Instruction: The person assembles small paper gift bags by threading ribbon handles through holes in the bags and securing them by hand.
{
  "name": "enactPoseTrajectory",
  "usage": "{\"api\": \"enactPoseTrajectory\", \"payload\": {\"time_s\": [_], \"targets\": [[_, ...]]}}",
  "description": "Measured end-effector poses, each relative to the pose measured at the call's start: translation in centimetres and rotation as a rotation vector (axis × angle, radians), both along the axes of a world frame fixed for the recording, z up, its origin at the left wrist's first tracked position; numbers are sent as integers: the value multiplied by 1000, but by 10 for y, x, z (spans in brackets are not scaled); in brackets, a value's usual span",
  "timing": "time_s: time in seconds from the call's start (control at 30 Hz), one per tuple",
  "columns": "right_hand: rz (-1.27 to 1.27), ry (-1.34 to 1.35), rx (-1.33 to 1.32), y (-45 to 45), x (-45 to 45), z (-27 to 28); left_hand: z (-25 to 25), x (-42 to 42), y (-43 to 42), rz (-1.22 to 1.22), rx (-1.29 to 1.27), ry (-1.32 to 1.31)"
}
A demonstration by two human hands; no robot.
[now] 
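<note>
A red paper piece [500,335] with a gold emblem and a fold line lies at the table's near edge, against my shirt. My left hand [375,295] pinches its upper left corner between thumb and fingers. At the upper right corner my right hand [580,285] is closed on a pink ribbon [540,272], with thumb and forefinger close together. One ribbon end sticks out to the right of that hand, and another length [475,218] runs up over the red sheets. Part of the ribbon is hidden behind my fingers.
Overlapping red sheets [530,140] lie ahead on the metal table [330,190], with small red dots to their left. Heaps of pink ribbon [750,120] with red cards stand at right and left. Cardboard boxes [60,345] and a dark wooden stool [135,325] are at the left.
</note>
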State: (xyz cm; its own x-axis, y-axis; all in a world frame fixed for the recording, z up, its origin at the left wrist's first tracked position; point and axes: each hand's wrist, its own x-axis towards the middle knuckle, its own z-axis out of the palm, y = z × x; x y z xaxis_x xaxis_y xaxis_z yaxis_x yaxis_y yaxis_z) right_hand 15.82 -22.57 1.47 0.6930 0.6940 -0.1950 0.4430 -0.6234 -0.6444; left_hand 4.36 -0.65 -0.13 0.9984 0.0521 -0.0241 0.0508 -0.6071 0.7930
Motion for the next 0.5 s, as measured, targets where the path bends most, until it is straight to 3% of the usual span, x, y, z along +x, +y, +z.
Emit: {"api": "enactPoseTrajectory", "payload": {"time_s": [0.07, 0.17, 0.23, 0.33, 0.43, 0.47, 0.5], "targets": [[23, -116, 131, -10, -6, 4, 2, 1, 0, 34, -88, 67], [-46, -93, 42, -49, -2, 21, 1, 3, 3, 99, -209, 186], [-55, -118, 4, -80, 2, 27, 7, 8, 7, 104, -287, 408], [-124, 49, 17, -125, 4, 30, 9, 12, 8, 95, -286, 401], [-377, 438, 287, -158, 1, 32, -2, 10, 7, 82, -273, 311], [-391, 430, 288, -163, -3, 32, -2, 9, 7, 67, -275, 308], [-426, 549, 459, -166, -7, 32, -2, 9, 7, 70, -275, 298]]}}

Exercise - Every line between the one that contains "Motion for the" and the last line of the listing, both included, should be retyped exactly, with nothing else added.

Written solution -
Motion for the next 0.5 s, as measured, targets where the path bends most, until it is straight to 3% of the usual span, x, y, z along +x, +y, +z.
Emit: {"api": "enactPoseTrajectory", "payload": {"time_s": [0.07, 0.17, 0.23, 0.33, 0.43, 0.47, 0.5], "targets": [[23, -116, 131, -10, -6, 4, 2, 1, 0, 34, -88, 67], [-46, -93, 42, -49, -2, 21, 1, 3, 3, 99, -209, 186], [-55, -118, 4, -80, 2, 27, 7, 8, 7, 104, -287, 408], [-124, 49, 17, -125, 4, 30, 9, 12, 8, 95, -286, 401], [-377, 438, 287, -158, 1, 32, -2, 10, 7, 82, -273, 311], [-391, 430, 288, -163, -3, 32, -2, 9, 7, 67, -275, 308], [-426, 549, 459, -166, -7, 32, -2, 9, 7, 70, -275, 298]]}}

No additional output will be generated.